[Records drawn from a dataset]

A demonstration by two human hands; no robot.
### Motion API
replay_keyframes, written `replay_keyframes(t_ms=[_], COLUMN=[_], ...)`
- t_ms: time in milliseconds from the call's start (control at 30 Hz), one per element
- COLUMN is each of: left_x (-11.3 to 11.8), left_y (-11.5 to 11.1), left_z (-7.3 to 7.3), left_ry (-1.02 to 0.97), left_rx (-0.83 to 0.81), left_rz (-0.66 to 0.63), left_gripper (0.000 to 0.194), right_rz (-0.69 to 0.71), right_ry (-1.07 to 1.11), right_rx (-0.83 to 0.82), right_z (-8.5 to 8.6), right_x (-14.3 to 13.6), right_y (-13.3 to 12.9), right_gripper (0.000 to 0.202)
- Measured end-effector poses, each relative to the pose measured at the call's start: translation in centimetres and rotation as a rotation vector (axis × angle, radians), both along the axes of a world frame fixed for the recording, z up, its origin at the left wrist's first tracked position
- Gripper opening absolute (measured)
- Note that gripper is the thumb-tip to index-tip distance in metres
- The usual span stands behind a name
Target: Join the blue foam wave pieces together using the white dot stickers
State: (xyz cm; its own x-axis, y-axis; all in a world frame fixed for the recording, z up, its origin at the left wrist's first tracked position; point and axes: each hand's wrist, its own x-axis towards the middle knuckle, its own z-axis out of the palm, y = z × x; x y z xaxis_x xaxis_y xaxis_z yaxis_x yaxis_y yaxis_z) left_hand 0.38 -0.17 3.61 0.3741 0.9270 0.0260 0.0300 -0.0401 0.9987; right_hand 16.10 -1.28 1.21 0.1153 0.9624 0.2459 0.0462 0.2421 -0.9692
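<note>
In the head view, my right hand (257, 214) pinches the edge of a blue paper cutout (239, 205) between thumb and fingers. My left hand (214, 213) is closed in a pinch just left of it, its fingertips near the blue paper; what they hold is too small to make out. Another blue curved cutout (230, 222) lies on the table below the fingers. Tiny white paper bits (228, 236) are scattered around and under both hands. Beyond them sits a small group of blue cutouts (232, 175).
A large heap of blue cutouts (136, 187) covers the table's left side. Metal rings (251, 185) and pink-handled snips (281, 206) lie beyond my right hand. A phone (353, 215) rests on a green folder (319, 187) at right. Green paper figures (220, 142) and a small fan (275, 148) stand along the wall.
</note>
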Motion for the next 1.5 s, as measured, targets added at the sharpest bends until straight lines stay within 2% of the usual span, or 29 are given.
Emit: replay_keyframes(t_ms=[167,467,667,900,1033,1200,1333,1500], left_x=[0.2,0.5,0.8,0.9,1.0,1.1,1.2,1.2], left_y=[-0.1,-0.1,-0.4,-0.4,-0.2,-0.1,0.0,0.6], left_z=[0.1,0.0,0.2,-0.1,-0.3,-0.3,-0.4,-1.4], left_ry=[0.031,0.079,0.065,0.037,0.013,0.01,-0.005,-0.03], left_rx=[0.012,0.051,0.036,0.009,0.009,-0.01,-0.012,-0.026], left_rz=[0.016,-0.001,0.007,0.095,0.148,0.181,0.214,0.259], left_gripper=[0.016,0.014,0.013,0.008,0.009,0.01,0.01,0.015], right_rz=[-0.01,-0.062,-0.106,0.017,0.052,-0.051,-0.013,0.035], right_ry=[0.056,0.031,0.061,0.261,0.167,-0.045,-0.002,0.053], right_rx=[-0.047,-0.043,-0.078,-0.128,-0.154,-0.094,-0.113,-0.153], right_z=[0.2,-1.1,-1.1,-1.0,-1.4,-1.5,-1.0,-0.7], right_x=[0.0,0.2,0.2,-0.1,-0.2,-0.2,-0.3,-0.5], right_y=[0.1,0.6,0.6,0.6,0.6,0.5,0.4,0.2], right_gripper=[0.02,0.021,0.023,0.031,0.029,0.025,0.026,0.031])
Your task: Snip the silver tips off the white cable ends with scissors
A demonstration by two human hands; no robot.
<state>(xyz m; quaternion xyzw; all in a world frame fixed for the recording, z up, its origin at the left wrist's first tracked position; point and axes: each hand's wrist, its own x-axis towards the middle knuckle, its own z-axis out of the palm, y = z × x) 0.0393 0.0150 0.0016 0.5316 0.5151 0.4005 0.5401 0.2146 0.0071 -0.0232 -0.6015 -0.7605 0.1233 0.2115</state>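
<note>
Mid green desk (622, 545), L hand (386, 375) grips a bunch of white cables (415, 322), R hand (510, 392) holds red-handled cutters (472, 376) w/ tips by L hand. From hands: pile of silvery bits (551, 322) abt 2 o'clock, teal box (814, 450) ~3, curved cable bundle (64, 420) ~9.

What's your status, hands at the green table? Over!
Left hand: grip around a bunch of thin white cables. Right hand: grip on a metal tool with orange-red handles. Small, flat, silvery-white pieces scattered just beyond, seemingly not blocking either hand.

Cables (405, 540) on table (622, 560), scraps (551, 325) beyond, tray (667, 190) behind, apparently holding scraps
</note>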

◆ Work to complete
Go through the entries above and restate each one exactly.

◆ Expected answer
A demonstration by two human hands; no robot.
### Motion API
replay_keyframes, written `replay_keyframes(t_ms=[_], COLUMN=[_], ...)`
- t_ms: time in milliseconds from the call's start (control at 30 Hz), one per element
- COLUMN is each of: left_x (-11.3 to 11.8), left_y (-11.5 to 11.1), left_z (-7.3 to 7.3), left_ry (-1.02 to 0.97), left_rx (-0.83 to 0.81), left_rz (-0.66 to 0.63), left_gripper (0.000 to 0.194), right_rz (-0.69 to 0.71), right_ry (-1.07 to 1.11), right_rx (-0.83 to 0.82), right_z (-8.5 to 8.6), right_x (-14.3 to 13.6), right_y (-13.3 to 12.9), right_gripper (0.000 to 0.202)
- Measured end-effector poses, each relative to the pose measured at the call's start: translation in centimetres and rotation as a rotation vector (axis × angle, radians), both along the axes of a world frame fixed for the recording, z up, its origin at the left wrist's first tracked position
- Gripper opening absolute (measured)
- Note that gripper is the thumb-tip to index-tip distance in metres
- The usual span stands behind a name
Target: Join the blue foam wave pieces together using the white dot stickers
State: (xyz cm; its own x-axis, y-axis; all in a world frame fixed for the recording, z up, its origin at the left wrist's first tracked position; point and axes: each hand's wrist, its own x-axis towards the middle knuckle, its own z-axis out of the palm, y = z × x; x y z xaxis_x xaxis_y xaxis_z yaxis_x yaxis_y yaxis_z) left_hand 0.38 -0.17 3.61 0.3741 0.9270 0.0260 0.0300 -0.0401 0.9987; right_hand 16.10 -1.28 1.21 0.1153 0.9624 0.2459 0.0462 0.2421 -0.9692
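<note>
In the head view, my right hand (257, 214) pinches the edge of a blue paper cutout (239, 205) between thumb and fingers. My left hand (214, 213) is closed in a pinch just left of it, its fingertips near the blue paper; what they hold is too small to make out. Another blue curved cutout (230, 222) lies on the table below the fingers. Tiny white paper bits (228, 236) are scattered around and under both hands. Beyond them sits a small group of blue cutouts (232, 175).
A large heap of blue cutouts (136, 187) covers the table's left side. Metal rings (251, 185) and pink-handled snips (281, 206) lie beyond my right hand. A phone (353, 215) rests on a green folder (319, 187) at right. Green paper figures (220, 142) and a small fan (275, 148) stand along the wall.
</note>
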Motion for the next 1.5 s, as measured, targets added at the sharpest bends until straight lines stay within 2% of the usual span, or 29 are given.
Emit: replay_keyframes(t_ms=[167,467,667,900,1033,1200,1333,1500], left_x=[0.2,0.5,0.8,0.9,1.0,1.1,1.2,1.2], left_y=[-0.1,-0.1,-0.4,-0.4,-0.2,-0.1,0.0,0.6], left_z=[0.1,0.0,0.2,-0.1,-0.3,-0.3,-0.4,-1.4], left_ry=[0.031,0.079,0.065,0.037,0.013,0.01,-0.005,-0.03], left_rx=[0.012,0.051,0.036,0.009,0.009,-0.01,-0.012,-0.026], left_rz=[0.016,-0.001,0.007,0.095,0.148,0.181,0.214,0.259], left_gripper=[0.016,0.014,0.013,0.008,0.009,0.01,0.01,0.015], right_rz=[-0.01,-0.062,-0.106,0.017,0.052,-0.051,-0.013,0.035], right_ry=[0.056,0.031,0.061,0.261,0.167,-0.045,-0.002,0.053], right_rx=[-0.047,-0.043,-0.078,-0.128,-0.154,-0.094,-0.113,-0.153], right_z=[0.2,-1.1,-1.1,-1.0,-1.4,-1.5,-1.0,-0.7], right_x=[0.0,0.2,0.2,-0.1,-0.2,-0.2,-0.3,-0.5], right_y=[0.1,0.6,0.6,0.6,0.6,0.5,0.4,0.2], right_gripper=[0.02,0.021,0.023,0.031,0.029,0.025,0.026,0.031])
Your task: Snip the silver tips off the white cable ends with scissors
A demonstration by two human hands; no robot.
<state>(xyz m; quaternion xyzw; all in a world frame fixed for the recording, z up, its origin at the left wrist's first tracked position; point and axes: each hand's wrist, its own x-axis towards the middle knuckle, its own z-axis out of the palm, y = z × x) 0.0393 0.0150 0.0016 0.5316 0.5151 0.4005 0.5401 0.2146 0.0071 -0.0232 -0.6015 -0.7605 0.1233 0.2115</state>
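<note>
Mid green desk (622, 545), L hand (386, 375) grips a bunch of white cables (415, 322), R hand (510, 392) holds red-handled cutters (472, 376) w/ tips by L hand. From hands: pile of silvery bits (551, 322) abt 2 o'clock, teal box (814, 450) ~3, curved cable bundle (64, 420) ~9.

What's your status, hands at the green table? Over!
Left hand: grip around a bunch of thin white cables. Right hand: grip on a metal tool with orange-red handles. Small, flat, silvery-white pieces scattered just beyond, seemingly not blocking either hand.

Cables (405, 540) on table (622, 560), scraps (551, 325) beyond, tray (667, 190) behind, apparently holding scraps
</note>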

What came before is the complete response.